American saxophonist/composer Tim Armacost has established an enviable path within the populated jazz panorama both as a leader, sideman, and co-leader of groups such as the New York Standards Quartet and Brooklyn Big Band.
His newest outing, Time Being, is the first on the Whirlwind Records and features Robert Hurst on bass, Jeff Tain Watts on drums, and pianist David Kikoski who joins the trio only on a few selected tracks.
The rich sound and vibrant timbre of the saxophonist is immediately patented on the opening tune, “Alawain”, a virile bost-bop excursion set up in trio where the levels of energy skyrocket. Hurst begins soloing upfront before falling into a hooky groove that sounds even catchier when in the company of Watts’ creative powerhouse drumming. On top of that, the bandleader weaves expressive phrases embellished here and there with Eastern colors.
The title track displays the dark-toned tenor working in synch with the bass. One can feel an apparent relaxation that finds resistance in the African arrhythmias of the fidgeting drummer, while the experienced bassist enjoys freedom, whether rambling with insouciance, whether swinging the old-fashioned way.

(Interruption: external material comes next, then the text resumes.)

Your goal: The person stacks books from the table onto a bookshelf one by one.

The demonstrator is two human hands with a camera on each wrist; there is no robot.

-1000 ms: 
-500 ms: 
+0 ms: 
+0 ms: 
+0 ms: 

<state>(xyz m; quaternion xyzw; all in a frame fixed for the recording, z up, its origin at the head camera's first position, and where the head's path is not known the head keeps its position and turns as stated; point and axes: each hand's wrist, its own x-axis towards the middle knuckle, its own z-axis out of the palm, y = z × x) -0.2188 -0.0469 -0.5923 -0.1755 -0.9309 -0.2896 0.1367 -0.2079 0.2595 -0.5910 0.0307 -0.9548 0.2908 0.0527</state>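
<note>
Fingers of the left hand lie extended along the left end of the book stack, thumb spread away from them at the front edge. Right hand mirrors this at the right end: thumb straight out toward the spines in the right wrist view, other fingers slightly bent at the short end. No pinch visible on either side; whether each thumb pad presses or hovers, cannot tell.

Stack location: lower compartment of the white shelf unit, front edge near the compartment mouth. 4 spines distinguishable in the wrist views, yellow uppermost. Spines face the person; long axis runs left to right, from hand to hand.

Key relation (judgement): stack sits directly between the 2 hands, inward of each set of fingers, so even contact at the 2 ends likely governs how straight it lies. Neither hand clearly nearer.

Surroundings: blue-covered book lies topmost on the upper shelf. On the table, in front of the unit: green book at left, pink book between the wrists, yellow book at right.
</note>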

There are three distinct pieces baptized with the title Sculpture, each of them probing a sense of strange liberation within their structured experimentation. “Sculpture #1: Phase Shift” feels like a bop tune working in the guise of a modern improvisatory routine; “Sculpture #2: Tempus Funkit" swings more than funks, opting to ululate with tempo fluctuations; “Sculpture #3: All the Things You Could Become in the Large Hadron Collider”, the last track on the album, has a vibrancy that stems from a (de)conversation between Armacost and Kikoski, which occurs with the harmonic progression of “All The Things You Are” as a point of departure. In tandem, they extract dizzying effects from their winged yet remarkably coordinated interplay.
Moods and paces are constantly altered from one tune to another. Thus, if “The Next 20” delves into balladic zone, gaining contours of a jazz standard, especially by the action of Kikoski’s harmonic smoothness, “53rd St. Theme”, based on Monk’s “52nd Street”, calls for classic bop while tingling through slowdowns and accelerations in tempo.
The two non-originals are utterly exciting. Thelonious Monk’s “Teo” provides enough punch and accent, not only thriving with the unpredictable ideas that keep bursting from the bandleader’s instrument, but also with the eight-bar improvised exchanges between Watts and his peers. No less vigorous, Ornette Coleman’s “Lonely Woman” is subjected to a delightful arrangement, starting with Hurst and Armacost echoing the phrases of each other while Watts pushes forward with consistency by employing his typically unhinged rhythms.
Tim Armacost knows how to pull emotions out of his playing. This record authenticates him as an adventurous composer, and the last pair of songs described above show how imaginative he can be when tackling a classic tune.